Kids’ television has been a hothouse for stories featuring empowering, badass girls for ages (Shout Out to the Bad Bs of the 90s), but when it comes to pure Bechdel-busting saturation, Disney Channel has spent the last decade and a half proving itself the network to beat. From Lizzie McGuire to Kim Possible to That’s So Raven to Hannah Montana to The Wizards of Waverly Place to Girl Meets World to the Dream Big, Princess empowerment campaign (and every Liv and Maddie and Sonny in between), Disney Channel has been normalizing oddball girl power uninterrupted since 2001.
It is no wonder, then, that with girl-centered stories so firmly second nature, Disney has had the storytelling energy to move on this year to even more advanced levels of family-friendly representation: that of class (begun in earnest with Maya on Girl Meets World but continued on Stuck in the Middle and Andi Mack); race (all current shows save the animated series and the usually Bechdel-failing Bunk’d star non-white leads); nontraditional families (on both Raven’s Home and Andi Mack); and—with Cyrus’s quiet coming out moment in the Season Two premiere of Andi Mack earlier this month—sexual orientation.
Disney Channel, in short, has stealthily become the best network on which to raise the next ready-to-be-woke generation.
If any of this has convinced you, an adult, to give Disney Channel a fresh shot, honestly the best way to enjoy the progressive programming the channel has to offer is to just turn it on—my favorite move is flipping over right after Trevor Noah says goodnight, letting the Mouse work like the television version of a mug of peppermint tea before bed (a bit bracing, but mostly soothing). But for those who want more of a curated roadmap, here’s the best of the modern Mouse, from Andi to Zendaya:
Original Run: 2017-
The star of the Disney lineup right now is Andi Mack (Peyton Elizabeth Lee), a biracial 13-year-old whose biggest concerns were where to source recycled materials for her found-object jewelry, how to ride her new electric bike without crashing into her friends, and whether or not she would ever work up the courage to talk to the ultimate frisbee player she has a crush on. And then her cool older sister Bex (Lilan Bowden) rolls into town, and by the end of the day, Andi has learned that Bex is actually her real mom, and her real dad is (as yet) a mystery.
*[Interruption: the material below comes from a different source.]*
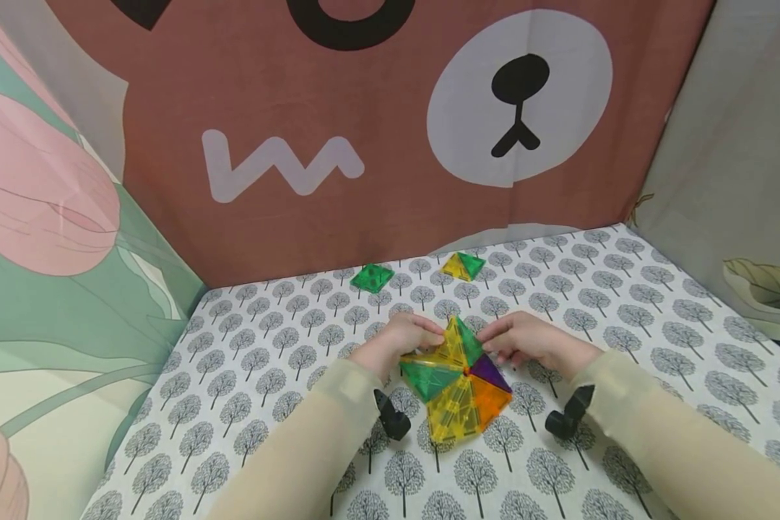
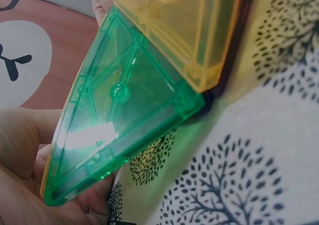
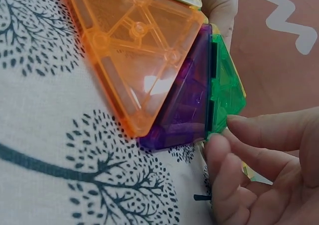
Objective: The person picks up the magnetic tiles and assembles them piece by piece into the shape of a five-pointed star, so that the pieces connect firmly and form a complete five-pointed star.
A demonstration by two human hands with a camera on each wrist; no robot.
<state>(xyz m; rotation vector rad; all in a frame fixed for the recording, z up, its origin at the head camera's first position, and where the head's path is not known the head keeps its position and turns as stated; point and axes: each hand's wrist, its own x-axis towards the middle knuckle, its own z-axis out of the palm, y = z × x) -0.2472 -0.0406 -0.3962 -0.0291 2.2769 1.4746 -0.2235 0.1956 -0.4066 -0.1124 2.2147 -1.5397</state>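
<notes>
Translucent triangular magnetic tiles are joined in a raised, fan-like cluster between my hands, points meeting at the middle. A yellow tile [image 1: 453,415] faces me, with an orange tile [image 1: 490,401] and a purple tile [image 3: 187,103] to its right. At the left is a green tile [image 2: 117,93]. My left hand [image 1: 408,338] grips the cluster's far left side, its fingers partly hidden behind the green tile in the left wrist view. Between thumb and fingers, my right hand [image 1: 526,341] pinches the edge of another green tile [image 3: 227,88] beside the purple one.
Farther back on the tree-print cloth [image 1: 286,375] lie a small green tile piece [image 1: 372,278] and a yellow-and-green pyramid [image 1: 464,266]. A brown bear-print curtain [image 1: 390,209] rises along the back edge. Printed curtains also stand at left and right.
</notes>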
The drama that follows shifts focus to this revelation and its fallout—Bex and her mother (Lauren Tom) have heavy baggage to work through on top of everything else—but doesn’t pretend that Andi would stop caring about her art projects or friends or crush. It also doesn’t ignore her friends, Buffy (Sofia Wylie) and Cyrus (Joshua Rush), who each have their own goals and obstacles that, in Season Two, are only growing more significant.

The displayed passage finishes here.